US firm to set up UK for-profit institution

November 24, 2006

An American company is to apply for degree-awarding powers, reports Alan Thomson.

The first for-profit university could be established in the UK if a major American education company is successful in its bid for degree-awarding powers.

Kaplan International is expected to submit an application to the Privy Council for degree-awarding powers within a few months. If it is successful, the company can then apply for permission to call itself a university.

Kaplan, which made its name and fortune in the US preparing school pupils for SATs, said that the institution would focus initially on courses in law, business and accountancy.

The company has partnerships with Liverpool John Moores, Glasgow, Nottingham Trent, Sheffield, Hull, Wolverhampton, Huddersfield and Staffordshire universities and with the National University of Ireland. It provides courses in law, business, accountancy and some language programmes.

It runs 25 UK centres providing accountancy training courses under the aegis of its Financial Training Company.

Kaplan also offers test preparation for the LNAT (the admissions test for law), the BMAT, to test aptitude for biomedicine, and the new UK Clinical Aptitude Test, which is used by universities in the selection of applicants to medicine and dentistry courses.

William Macpherson, chief executive of Kaplan Professional, said: "We are looking to have an application in a small number of months.

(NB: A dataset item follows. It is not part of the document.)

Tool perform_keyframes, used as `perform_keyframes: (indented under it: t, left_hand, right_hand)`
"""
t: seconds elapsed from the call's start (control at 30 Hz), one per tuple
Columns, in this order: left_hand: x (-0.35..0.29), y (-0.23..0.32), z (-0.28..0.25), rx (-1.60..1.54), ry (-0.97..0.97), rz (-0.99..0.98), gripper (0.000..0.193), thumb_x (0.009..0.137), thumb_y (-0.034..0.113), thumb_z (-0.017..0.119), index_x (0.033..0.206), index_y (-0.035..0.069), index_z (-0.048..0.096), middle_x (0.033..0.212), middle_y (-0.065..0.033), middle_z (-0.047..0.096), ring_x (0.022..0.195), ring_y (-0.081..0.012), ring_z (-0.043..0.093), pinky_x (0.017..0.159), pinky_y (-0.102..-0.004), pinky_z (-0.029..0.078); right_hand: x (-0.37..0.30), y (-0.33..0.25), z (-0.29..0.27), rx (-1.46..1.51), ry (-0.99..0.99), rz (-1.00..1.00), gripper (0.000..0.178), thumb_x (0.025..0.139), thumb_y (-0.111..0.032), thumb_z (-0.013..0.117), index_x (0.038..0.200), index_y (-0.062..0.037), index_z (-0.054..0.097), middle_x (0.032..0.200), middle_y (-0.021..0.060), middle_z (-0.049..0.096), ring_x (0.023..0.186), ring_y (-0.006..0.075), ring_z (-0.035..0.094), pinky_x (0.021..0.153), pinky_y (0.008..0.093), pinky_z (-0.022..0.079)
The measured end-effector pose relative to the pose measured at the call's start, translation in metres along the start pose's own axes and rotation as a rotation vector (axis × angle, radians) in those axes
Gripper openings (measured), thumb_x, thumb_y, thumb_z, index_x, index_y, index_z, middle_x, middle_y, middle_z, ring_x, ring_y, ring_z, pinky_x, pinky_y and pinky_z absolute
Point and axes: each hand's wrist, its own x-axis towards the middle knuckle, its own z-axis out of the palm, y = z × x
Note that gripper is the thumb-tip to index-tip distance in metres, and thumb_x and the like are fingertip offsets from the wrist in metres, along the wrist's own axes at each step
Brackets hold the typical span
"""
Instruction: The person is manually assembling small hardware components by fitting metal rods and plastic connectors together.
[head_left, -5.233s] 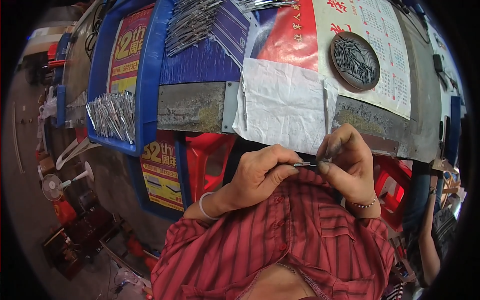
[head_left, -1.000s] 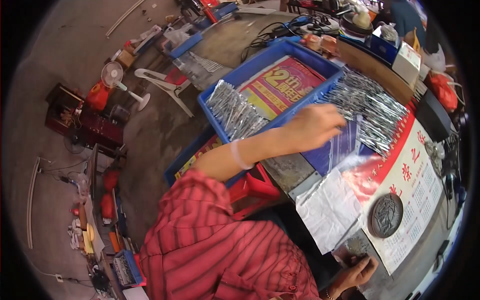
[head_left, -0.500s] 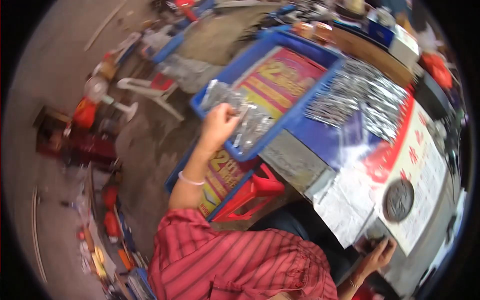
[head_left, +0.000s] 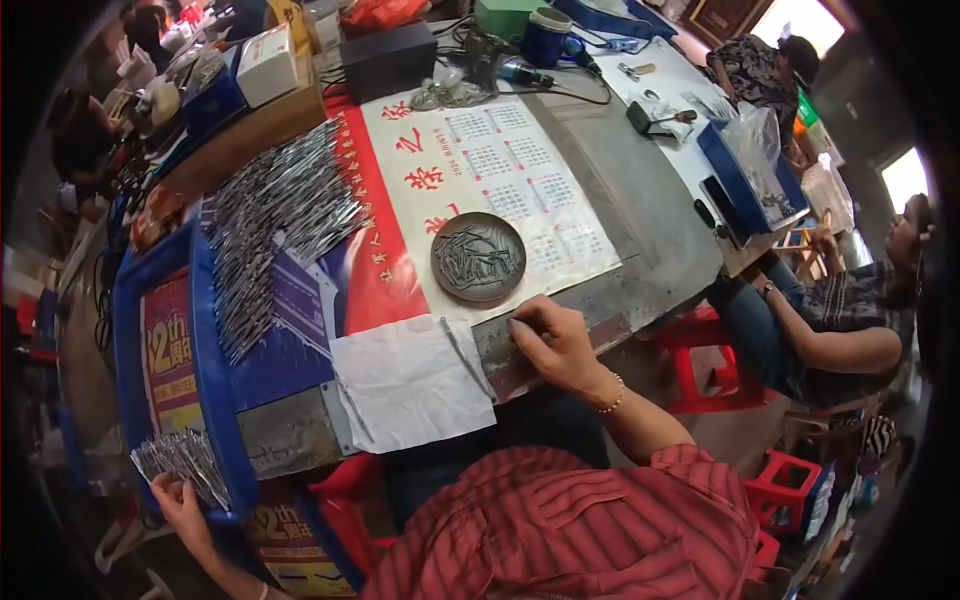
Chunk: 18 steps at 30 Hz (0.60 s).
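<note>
My left hand (head_left: 180, 508) is at the near end of a blue plastic tray (head_left: 125, 330), fingers curled against a row of slim silvery metal pieces (head_left: 185, 462). Whatever it pinches there is too small to make out. By the table's front edge, my right hand (head_left: 556, 345) has thumb and fingers drawn together; anything between them is hidden. Beside it lies a creased white sheet (head_left: 405, 385) with a slim metal piece (head_left: 462, 347) on its right part. Behind that hand a round dark dish (head_left: 478, 257) holds many small thin dark metal bits.
A large heap of slim silvery pieces (head_left: 285, 215) covers the table's left part. A printed calendar sheet (head_left: 520, 190) lies under the dish. Farther back stand a black box (head_left: 390, 62) and a blue mug (head_left: 550, 38). A person (head_left: 840, 310) sits at the right beside a red stool (head_left: 705, 365).
The view has swung right, bringing the table and the seated person into sight. My left hand stays at the metal pieces in the tray; my right remains at the table edge, fingers closed.
</note>
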Motion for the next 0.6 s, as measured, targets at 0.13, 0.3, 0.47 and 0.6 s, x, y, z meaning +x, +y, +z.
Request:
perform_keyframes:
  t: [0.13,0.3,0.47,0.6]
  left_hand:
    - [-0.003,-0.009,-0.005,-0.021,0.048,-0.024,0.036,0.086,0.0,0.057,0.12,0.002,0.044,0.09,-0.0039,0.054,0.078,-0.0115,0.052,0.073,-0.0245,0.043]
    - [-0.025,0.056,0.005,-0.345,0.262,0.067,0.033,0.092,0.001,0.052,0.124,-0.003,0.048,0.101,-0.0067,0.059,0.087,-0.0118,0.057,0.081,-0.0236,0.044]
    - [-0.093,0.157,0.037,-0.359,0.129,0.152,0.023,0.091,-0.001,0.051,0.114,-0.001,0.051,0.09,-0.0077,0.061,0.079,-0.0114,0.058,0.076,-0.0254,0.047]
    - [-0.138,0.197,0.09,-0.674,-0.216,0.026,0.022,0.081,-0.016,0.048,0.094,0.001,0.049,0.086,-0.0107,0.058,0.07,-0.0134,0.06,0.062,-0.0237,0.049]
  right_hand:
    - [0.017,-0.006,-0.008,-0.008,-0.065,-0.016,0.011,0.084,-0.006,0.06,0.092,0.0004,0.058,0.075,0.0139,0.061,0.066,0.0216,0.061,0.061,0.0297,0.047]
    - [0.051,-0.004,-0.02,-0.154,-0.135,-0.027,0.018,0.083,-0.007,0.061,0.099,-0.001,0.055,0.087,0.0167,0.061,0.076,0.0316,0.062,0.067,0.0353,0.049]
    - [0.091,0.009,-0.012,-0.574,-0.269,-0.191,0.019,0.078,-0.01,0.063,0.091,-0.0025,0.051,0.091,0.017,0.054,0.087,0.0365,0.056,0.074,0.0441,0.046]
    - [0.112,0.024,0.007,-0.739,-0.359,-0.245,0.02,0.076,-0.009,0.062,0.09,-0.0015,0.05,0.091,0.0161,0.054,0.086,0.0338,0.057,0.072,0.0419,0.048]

We do law and business and accountancy and those would be logical places to start from in terms of provision."

Mr Macpherson said that demand for higher education would continue to grow in the UK. He said that this was particularly likely for qualifications linked to specific career paths.

"We tend to be involved in education that leads to career enhancement. And there are a number of edges we might have over more traditional universities," he said. "For example, more flexible programmes. Many 18-year-olds who do accountancy, for instance, want to gain qualifications while earning. We can be more nimble in this area."

Mr Macpherson also said that a future Kaplan University might seek to run two-year degrees following the lead of the UK's only private, though not-for-profit, university, Buckingham.

Existing for-profit private institutions operating in the UK offer degrees in partnership with established universities, which remain the awarding body.

The path to university status for commercial companies was cleared by the Government in its 2003 Higher Education White Paper, which dropped the prerequisite that universities must award research degrees.